NEWS

Manovra. 6 settembre, sciopero generale

Lo sciopero proclamato dalla sola Cgil. Manifestazione a livello provinciale per una manovra più giusta ed efficace, ma anche a difesa dell'Autonomia 

La riunione della segreteria nazionale, dei segretari generali di categoria e dei segretari generali regionali tenutasi oggi a Roma ha proclamato lo sciopero generale per il giorno martedì 6 settembre per protestare contro le misure urgenti per la stabilizzazione finanziaria e lo sviluppo contenute nel decreto legge 138 varato dal Governo Berlusconi lo scorso 13 agosto ed ora in fase di conversione al Senato.

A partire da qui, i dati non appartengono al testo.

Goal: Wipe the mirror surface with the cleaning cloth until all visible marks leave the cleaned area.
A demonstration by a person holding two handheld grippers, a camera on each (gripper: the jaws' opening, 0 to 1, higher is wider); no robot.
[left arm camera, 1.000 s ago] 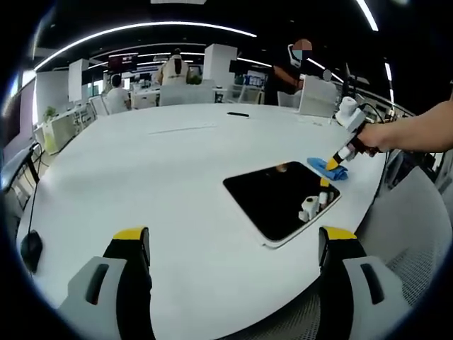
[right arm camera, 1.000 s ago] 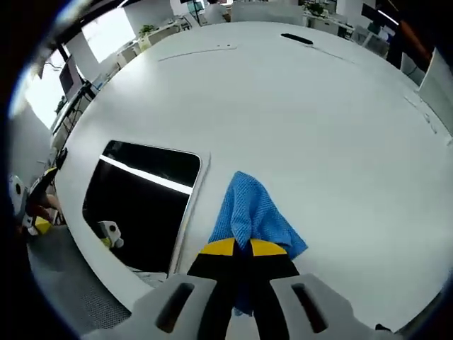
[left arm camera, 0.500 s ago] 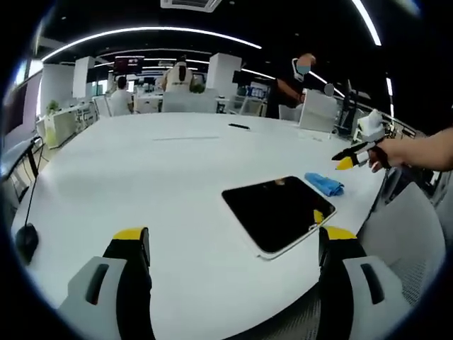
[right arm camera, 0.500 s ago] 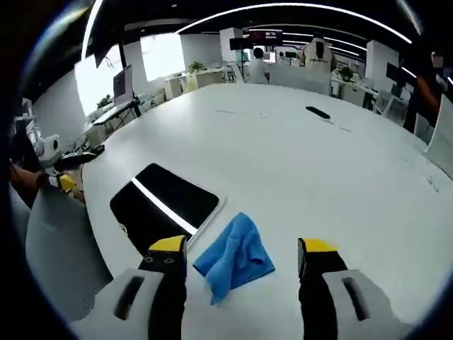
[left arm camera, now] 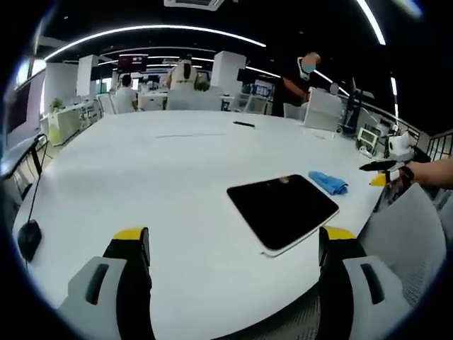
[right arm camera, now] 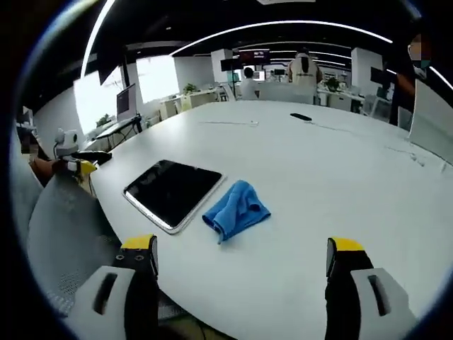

Per la Cgil i contenuti della manovra straordinaria che il Governo ha approvato su sollecitazione dell'Unione Europea per affrontare la crisi di fiducia dei mercati sulla solvibilità del debito pubblico italiano, è inefficace, depressiva e iniqua perché colpisce i ceti produttivi che hanno sempre pagato le tasse, non attua una seria politica di contrasto ai fenomeni di elusione e di evasione fiscale, non tocca i grandi patrimoni, non prevede interventi di politica industriale e per lo sviluppo e spaccia per sostegni alla competitività del sistema economico norme in materia di diritto del lavoro che ribaltano il senso dell'accordo su contrattazione e rappresentanza sottoscritto da Cgil, Cisl, Uil e Confindustria lo scorso 28 giugno.

A ciò si aggiunge l'ingiusto carico che la manovra accolla alle Autonomie speciali, a partire dalla Province di Trento e Bolzano, le prime a partecipare concretamente, fin dal 2009 al risanamento del debito pubblico dello Stato e al futuro fondo di perequazione previsto dal federalismo fiscale.

Lo sciopero del 6 settembre sarà di 8 ore o per l'intera giornata di lavoro, coinvolgendo le lavoratrici e i lavoratori di tutte le categorie e tutte le pensionate ed i pensionati e prevede l'organizzazione di manifestazioni a livello regionale.